Figure 1. Experimental Plan Schematic.

Sixteen week old BALB/c mice were ovariectomized (OVX) and maintained in the vivarium for 57 days in order to attain skeletal hemostasis. Both intact (I) and OVX mice were then irradiated with 16Gy delivered to the caudal skeleton or maintained as controls. Groups of animals were euthanized at 3, 8, and 30 days post irradiation in order to perform histological evaluations of the distal femur; microCT measurements were conducted at the 30 day time point only.

Figure 2. Schematic representation of bone and marrow.

A. region of interest in sagittal view of a normal control mouse. B. Sagittal section of bone marrow from an intact mouse 8 days post-irradiation. Note the areas of congestion and sinusoidal dilation characterized by increased density of red blood cell within the expanded vascular spaces; also present are areas of edema characterized by increased volume of pale pink fluid in the interstitial spaces. C. Sagittal sections of bone marrow 30 days after irradiation in intact (C1) and OVX (C2) mice.
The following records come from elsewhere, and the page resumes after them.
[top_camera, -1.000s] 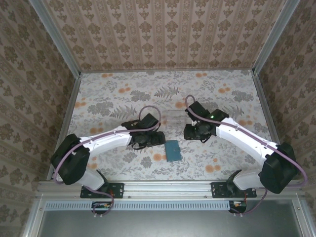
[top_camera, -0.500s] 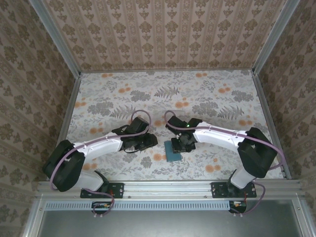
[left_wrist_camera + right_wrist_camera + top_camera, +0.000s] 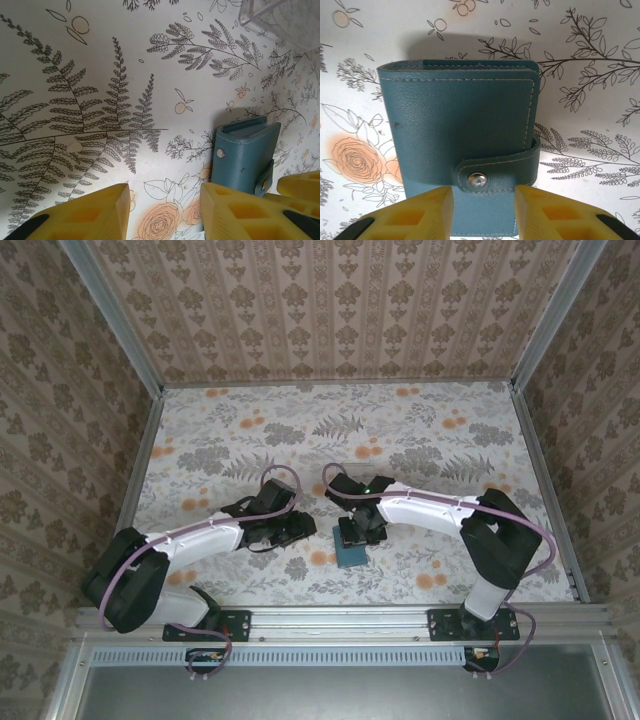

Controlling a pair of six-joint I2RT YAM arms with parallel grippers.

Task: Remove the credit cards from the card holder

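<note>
The card holder is a teal wallet lying flat on the floral table, folded shut with its strap snapped over a silver stud. No credit cards show; the closed wallet hides its inside. My right gripper hovers over the wallet's strap end, open, with a yellow finger on each side of the stud and nothing gripped. My left gripper stands open just left of the wallet, its jaws over bare tablecloth.
A clear plastic piece lies on the table beyond the wallet. One yellow finger of the right gripper shows beside the wallet in the left wrist view. Patterned walls enclose the table on three sides.
The right arm has swung left and toward the near edge, bringing its gripper over the wallet. The left gripper has drawn back slightly to the left.
</note>
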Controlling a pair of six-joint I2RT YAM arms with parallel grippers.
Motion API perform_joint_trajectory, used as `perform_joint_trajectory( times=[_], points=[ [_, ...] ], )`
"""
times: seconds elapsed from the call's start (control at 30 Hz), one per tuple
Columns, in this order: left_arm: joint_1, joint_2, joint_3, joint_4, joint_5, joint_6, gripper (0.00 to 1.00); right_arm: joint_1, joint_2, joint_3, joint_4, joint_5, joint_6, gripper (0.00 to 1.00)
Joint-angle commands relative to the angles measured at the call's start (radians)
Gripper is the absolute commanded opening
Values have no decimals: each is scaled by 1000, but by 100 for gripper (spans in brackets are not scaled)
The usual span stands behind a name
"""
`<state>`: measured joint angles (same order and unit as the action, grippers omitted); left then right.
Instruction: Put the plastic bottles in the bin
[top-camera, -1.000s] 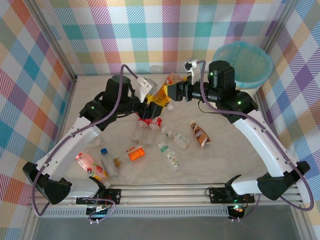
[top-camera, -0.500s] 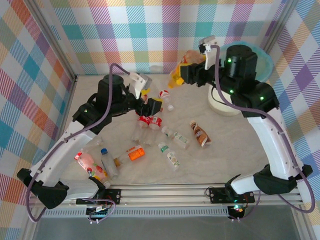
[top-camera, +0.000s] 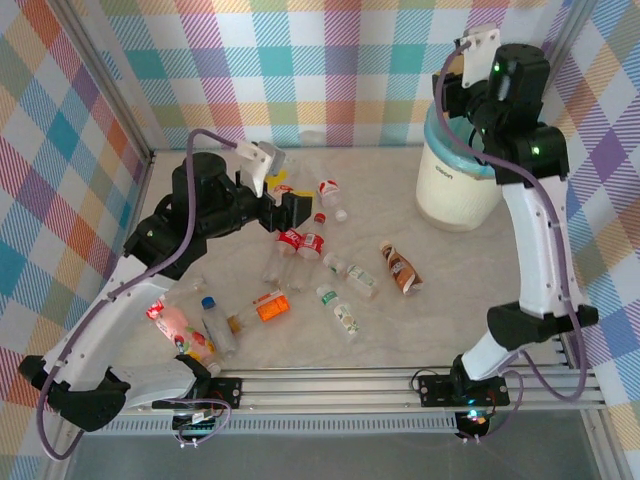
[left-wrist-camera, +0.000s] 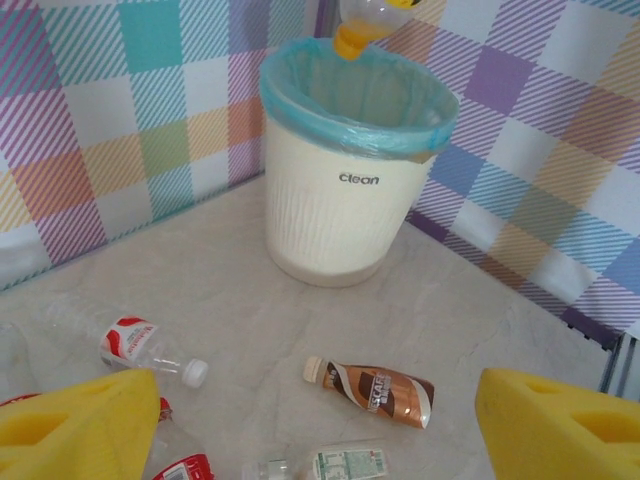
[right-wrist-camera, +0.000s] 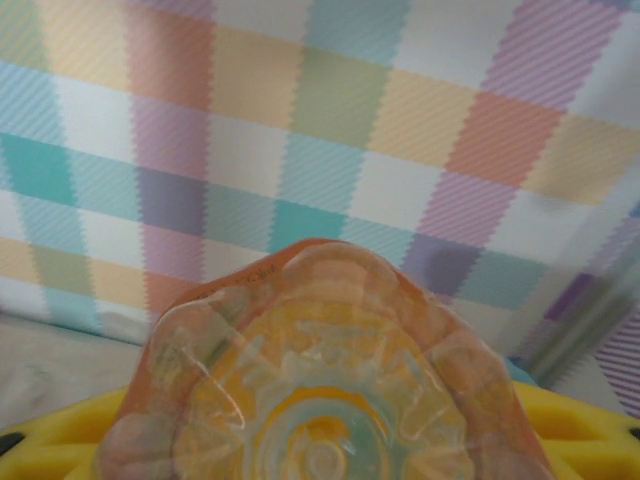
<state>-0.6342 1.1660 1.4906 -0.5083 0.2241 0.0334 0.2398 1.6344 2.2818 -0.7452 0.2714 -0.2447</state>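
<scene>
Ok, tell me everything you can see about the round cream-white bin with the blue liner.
The round cream-white plastic bin stands upright on the pale marble-look tabletop in the far right corner, by the checked walls. Its wall is finely ribbed and printed "clean". A light blue liner folds over the rim. An orange-capped bottle hangs neck-down over its opening.

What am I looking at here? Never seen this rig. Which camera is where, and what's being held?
Two robot arms bolted to a table, each ending in a two-finger clamp. The wide picture comes from a camera overhead; the other two come from cameras on each wrist. Small plastic bottles lie scattered on the table, with a cream bin at the far right. The right gripper holds an orange-tinted bottle neck-down over the bin. The left gripper hangs open and empty above the bottles.
</scene>
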Motion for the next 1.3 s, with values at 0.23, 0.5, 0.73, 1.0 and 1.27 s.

Note the more intensely purple areas indicative of higher hematopoietic activity in C1 compared with C2, as well as expanded adipose in C2 compared with C1.

Figure 3. Percent of the marrow space (mean ±SEM) occupied by hematopoietic precursors in intact control (I−R) and irradiated (I+R) mice estimated by visual inspection by a board certified veterinary clinical pathologist (LS) employing standard protocols.

Radiation caused marked hypocellularity of the hematopoietic components of the marrow by Day 3, with significant increases but still very low hematopoietic activity on Day 8 and marked but still incomplete recovery of hematopoietic activity with normal precursor maturation at Day 30. There were no changes over time in non-irradiated animals. Two-way ANOVA with Tukey's post-tests: * Irradiated mice had significantly lower cellularity than control mice of the same day, p<0.0001, † Cellularity of irradiated mice increased significantly from Day 3 through Day 30, p: 0.0292 – <0.0001.

Figure 4. Ovariectomy influences the relationships between bone volume (BV/TV%), adipogenesis (% marrow fat), and hematopoiesis (% cellularity) at Day 30 with or without 16 Gy radiation to the hind limb in mice.

Data of every two measurements are represented as least squares mean values for the group. Panel A: OVX results in a 10 fold reduction in the rate of bone volume loss per unit increase in marrow fat after radiation treatment compared with intact mice. Panel B: OVX blunts the rate of bone volume loss relative to reduced hematopoietic cellularity after radiation compared with intact mice by a factor of 6. Panel C: OVX halves the reduction in hematopoietic cellularity compared with increased marrow fat after radiation treatment compared with intact mice.

Figure 5. 3-D illustration of interrelationships among the three tissue components of bone and marrow: hemopoietic component measured by cellularity, stromal damage component measured by marrow fat or adipose content, and osseous component measured by the cancellous bone BV/TV%.

Cumulative increases in marrow fat after irradiation, in the absence of ovarian function (10 fold) was not reflected by equivalent losses of either cancellous bone or hematopoietic cellularity. The proportionality of changes in these tissue components were maintained among irradiated intact mice.